In this video, Amy K. Erbe, PhD, of the University of Wisconsin, discusses a new study that found that a specific combination of KIR/KIR-ligand genotypes in high-risk neuroblastoma patients may be predictive of outcomes when adding dinutuximab to isotretinoin treatment.

Previous data from a phase III clinical trial involving 226 high-risk neuroblastoma patients showed that isotretinoin plus the immunotherapy regimen of dinutuximab, sargramostim, and aldesleukin significantly improved event-free and overall survival vs isotretinoin alone. The trial led to the approval of this dinutuximab regimen by the US Food and Drug Administration.
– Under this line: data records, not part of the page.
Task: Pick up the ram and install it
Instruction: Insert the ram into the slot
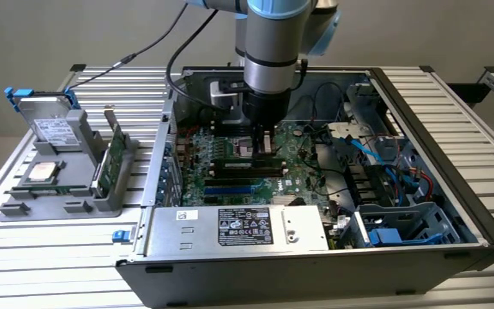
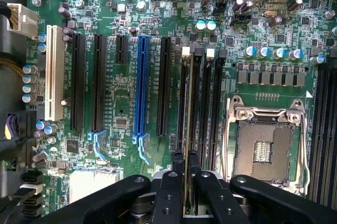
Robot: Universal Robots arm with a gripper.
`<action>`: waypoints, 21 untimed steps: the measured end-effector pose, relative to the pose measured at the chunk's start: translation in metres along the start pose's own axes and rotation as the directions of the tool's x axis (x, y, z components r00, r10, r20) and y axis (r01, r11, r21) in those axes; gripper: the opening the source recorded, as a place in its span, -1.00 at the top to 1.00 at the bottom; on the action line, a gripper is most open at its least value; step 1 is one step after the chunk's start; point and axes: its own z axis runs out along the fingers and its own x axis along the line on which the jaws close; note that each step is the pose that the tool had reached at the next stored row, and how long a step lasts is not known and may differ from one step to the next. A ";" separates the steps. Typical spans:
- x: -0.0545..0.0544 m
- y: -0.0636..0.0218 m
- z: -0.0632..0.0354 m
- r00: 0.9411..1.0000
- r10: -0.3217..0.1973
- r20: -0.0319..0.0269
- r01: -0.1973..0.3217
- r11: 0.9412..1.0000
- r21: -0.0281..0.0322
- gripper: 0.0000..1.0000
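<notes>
While the gripper [image 2: 185,174] hangs low over the motherboard [image 2: 120,109] inside the open computer case [image 1: 316,280], its fingers are clamped on the ram [image 2: 186,103] (seen edge-on from the wrist). The ram lies along a black memory slot beside the processor socket [image 2: 266,148]; whether it is seated, I cannot tell.
</notes>
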 end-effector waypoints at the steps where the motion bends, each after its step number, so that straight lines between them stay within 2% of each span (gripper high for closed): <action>1: 0.000 0.0000 0.0001 1.000 0.000 0.000 0.000 1.000 0.000 0.73; 21: 0.002 -0.0015 0.0044 1.000 -0.003 0.000 0.003 1.000 0.000 0.73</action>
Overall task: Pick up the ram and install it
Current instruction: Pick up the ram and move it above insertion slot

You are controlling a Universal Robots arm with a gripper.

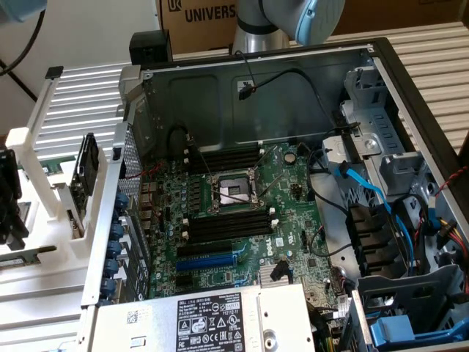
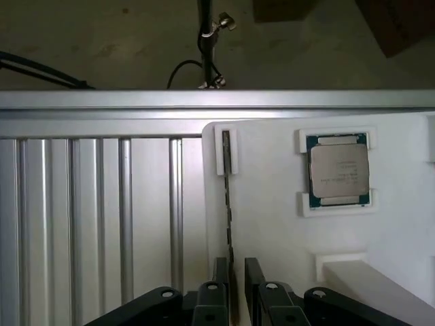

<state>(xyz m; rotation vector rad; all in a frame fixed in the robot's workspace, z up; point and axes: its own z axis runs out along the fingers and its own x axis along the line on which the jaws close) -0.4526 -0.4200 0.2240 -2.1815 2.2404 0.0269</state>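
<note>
The ram is a thin dark stick standing on edge in a slotted white holder. My gripper is open, with one black finger on each side of the stick's near end. A small gap shows beside the ram, so the jaws straddle it without clamping. In the exterior view, the gripper's dark body sits at the left edge, over the white fixture. The open computer case holds the motherboard, with black memory slots on both sides of the processor socket.
A processor chip lies in a pocket of the white holder beside the ram. Ribbed aluminium table borders the holder. A blue expansion slot, loose cables and a power supply crowd the case.
</note>
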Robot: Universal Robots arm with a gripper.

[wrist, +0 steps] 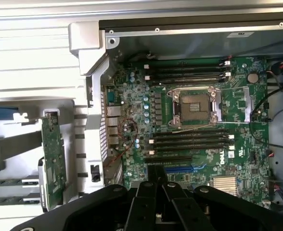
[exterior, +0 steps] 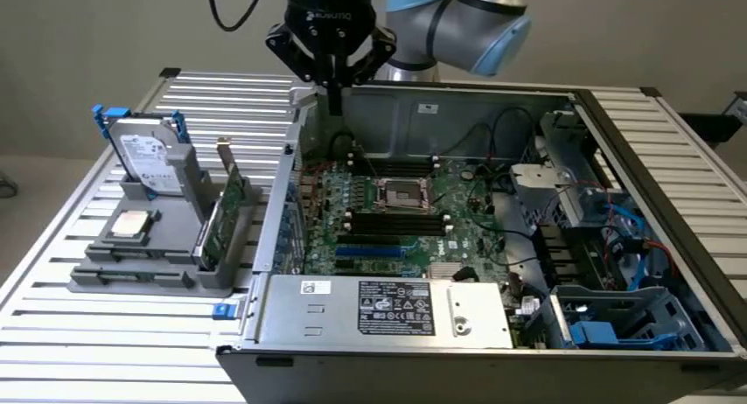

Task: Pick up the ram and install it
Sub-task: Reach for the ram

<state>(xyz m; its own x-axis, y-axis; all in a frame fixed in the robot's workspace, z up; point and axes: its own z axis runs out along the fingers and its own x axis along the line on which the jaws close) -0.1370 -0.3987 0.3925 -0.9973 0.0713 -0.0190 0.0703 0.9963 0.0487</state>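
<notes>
Two ram sticks [wrist: 6, 182] stand on edge as thin green strips in the front slots of a grey holder [exterior: 129, 277], at the exterior view's left, outside the case. My gripper [exterior: 335, 105] hangs high over the back left corner of the open computer case [exterior: 467, 325], far from the holder. Its black fingers [wrist: 148, 185] are pressed together and carry nothing. Below them lies the green motherboard [wrist: 136, 110], whose black memory slots [wrist: 189, 139] sit on both sides of the bare CPU socket [wrist: 194, 106].
The holder also carries a hard drive [exterior: 146, 150], a CPU chip [exterior: 131, 222] and a tall green expansion card [exterior: 222, 216]. The case's grey power supply [exterior: 386, 308] is at the front, with blue drive bays and cables [exterior: 618, 247] at the exterior view's right. A slatted metal table [exterior: 105, 334] lies beneath.
</notes>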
Not all patients respond to the treatment, however. The researchers studied 174 patients from the trial where sufficient DNA had been collected and assessed whether certain genotypes are predictive of response. They found that patients with the KIR2DL2/HLA-C1 and KIR3DL1/HLA-Bw4 genotypes had improved outcomes with the immunotherapy regimen. But in those who did not have these specific genotypes, the overall survival was no different between the two treatment arms.

Erbe noted that the findings still need to be validated before clinical decisions can be made for patients with high-risk neuroblastoma based on the KIR/KIR-ligand genotype.

The results were presented at the 2017 American Association for Cancer Researcher (AACR) Annual Meeting, held April 1–5 in Washington, DC.